Será possível acompanhar também, por exemplo, “Palhaças do Mundo”, seriado documental que mapeia poeticamente o universo de mulheres palhaças espalhadas pelo globo, com direção de Manuela Castelo Branco. A série será lançada no SescTV, com 12 episódios que trazem entrevistas com Fran Marinho, Drica Santos, Nola Rae, Enne Marques, Nara Menezes, entre outras palhaças que vão contar um pouco sobre a criação de personagens, suas inspirações e até suas pesquisas sobre o mundo circense.
“Guarany - A história do circo dos pretos”, com direção de Mariana Gabriel, conta a história do Circo Theatro Guarany para resgatar a memória de negritude, racismo, questões de gênero, memória, terceira idade e até a arquitetura da antiga capital paulista dos anos 1940 e 1950. A diretora é bisneta de João (dono do circo do título) e traz à luz a história de sua família, em especial de sua mãe Deise Alves dos Reis Gabriel e da avó Maria Eliza, intérprete do Palhaço Xamego (uma mulher que se vestia de palhaço para trabalhar no circo do pai).
Haverá ainda a exibição de uma série de vídeos com apresentações circenses criadas especialmente para o meio audiovisual, feitas durante a pandemia.

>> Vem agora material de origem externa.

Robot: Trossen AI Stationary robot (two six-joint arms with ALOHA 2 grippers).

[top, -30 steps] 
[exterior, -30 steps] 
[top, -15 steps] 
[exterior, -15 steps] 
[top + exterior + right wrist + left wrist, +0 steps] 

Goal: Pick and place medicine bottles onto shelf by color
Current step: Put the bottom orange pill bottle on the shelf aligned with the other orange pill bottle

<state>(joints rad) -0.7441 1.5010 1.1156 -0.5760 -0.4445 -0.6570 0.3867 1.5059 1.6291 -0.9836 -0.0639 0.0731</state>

A série reúne mais de uma dezena de vídeos produzidos por profissionais de diversas partes do Brasil e do mundo, em trabalhos curtos, registrados nos mais diversos ambientes. Entre os artistas e grupos que que terão seus trabalhos exibidos estão Alice Rende, Daniel Seabra, Margarida Monteny, Kiriaki Baili e Luca Poit, e os grupos, Cia Duna, Cia Barnabô, Cia. do Relativo e Trupe Baião de Dois.
Os vídeos complementam a programação, mostrando a diversidade, a relevância e a amplitude das atividades circenses nos dias de hoje.